Conceptual Issues in Defining and Measuring Inequality of Opportunity
This section first addresses the definition of opportunity as distinct from other factors that may contribute to the inequality of outcomes. It then discusses a few theoretical principles that may guide the measurement of inequality of opportunity.
Opportunities and Economic Outcomes: Normative and Positive Issues
Figure 5.1 summarizes the debate about the definition of inequality of opportunity as opposed to inequality of outcomes. The box on the left-hand side of the figure refers to factors beyond the control of an individual, called “circumstances,” and likely to affect how she or he will manage and perform in the economic sphere. Some of them are observable, like personal traits—gender, ethnicity, disabilities, place of birth—or parental background. Others, like genetic traits, parents’ social capital, or cultural values, generally are not. Together they form the basis for inequality of opportunity.
The circle beneath the circumstance box stands for individual preferences, those presu
med to be independent from circumstances, thus representing some genetic origin or resulting from all sorts of life experiences, with no relationship with parental background. This assumption of course is quite debatable and will be discussed further below.

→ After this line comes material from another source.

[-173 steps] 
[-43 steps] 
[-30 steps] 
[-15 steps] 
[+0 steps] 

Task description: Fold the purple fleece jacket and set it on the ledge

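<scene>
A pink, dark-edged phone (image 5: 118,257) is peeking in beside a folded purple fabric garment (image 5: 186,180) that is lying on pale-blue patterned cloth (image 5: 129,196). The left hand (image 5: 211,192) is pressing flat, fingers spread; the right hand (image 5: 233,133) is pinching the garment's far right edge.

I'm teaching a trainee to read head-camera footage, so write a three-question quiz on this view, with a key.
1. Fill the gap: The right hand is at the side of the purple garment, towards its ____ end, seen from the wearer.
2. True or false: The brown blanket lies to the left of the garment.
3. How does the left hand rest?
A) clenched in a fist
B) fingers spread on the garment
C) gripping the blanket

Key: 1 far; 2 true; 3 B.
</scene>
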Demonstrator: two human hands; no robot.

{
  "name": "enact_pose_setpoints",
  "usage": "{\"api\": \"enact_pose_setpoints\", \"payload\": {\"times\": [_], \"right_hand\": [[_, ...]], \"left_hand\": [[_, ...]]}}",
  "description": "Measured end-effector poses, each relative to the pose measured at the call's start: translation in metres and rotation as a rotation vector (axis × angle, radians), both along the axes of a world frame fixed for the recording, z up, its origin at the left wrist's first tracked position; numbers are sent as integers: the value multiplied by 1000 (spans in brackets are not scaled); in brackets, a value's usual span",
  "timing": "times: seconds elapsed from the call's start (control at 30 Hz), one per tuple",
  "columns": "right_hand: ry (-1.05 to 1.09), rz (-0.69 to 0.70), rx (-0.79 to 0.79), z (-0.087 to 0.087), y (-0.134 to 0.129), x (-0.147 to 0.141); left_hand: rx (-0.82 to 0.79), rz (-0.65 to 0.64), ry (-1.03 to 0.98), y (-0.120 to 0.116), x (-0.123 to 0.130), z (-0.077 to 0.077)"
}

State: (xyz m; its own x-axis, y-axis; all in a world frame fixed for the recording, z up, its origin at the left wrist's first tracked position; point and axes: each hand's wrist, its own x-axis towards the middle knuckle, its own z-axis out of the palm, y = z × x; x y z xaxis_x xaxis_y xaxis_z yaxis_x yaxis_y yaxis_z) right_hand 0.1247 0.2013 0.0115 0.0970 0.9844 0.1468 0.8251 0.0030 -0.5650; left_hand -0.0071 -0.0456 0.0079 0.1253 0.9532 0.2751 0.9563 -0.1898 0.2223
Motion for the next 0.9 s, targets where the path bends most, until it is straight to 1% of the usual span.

Circumstances, preferences, and some key parameters from the economic sphere, like prices and wages, determine individual economic decisions in the box at the bottom of the figure—arrows (1), (2), and (6). To the extent that these decisions determine the contribution of the individual to the economic system, they are called “efforts.” A good example of this is the supply of labor, which may depend on the wealth of an individual, i.e., circumstances if inherited, the wage rate, taxes on labor income and, of course, preferences.
Given the market mechanisms and the policies implemented in the economic sphere, and some randomness in those mechanisms, the individual contribution to the economic sphere results—arrows (3) and (4)—in some individual economic outcomes, be they earnings, income, consumption expenditures, etc. The key point, however, is that circumstances may also determine outcomes, together with individual decisions, through the economic sphere. This is the case, for instance, if some personal traits affect labor market rewards, as where there is discrimination according to gender, migrant status, ethnicity, or social origin. This direct influence of circumstances on outcomes through the economic sphere is represented by arrow (5), going from the circumstance box to the economic sphere. The corresponding inequality in outcomes has to do with what is often termed “procedural” inequality. Circumstances may also indirectly affect individual decisions by modifying the prices and wages faced by an individual—through arrow (6).
Within this representation of the determinants of economic outcomes, the latter thus result directly from individual economic decisions, which result themselves from personal preferences and economic conditions, and indirectly from the way personal traits and parental influence may affect the rewards for a given effort in the economic sphere.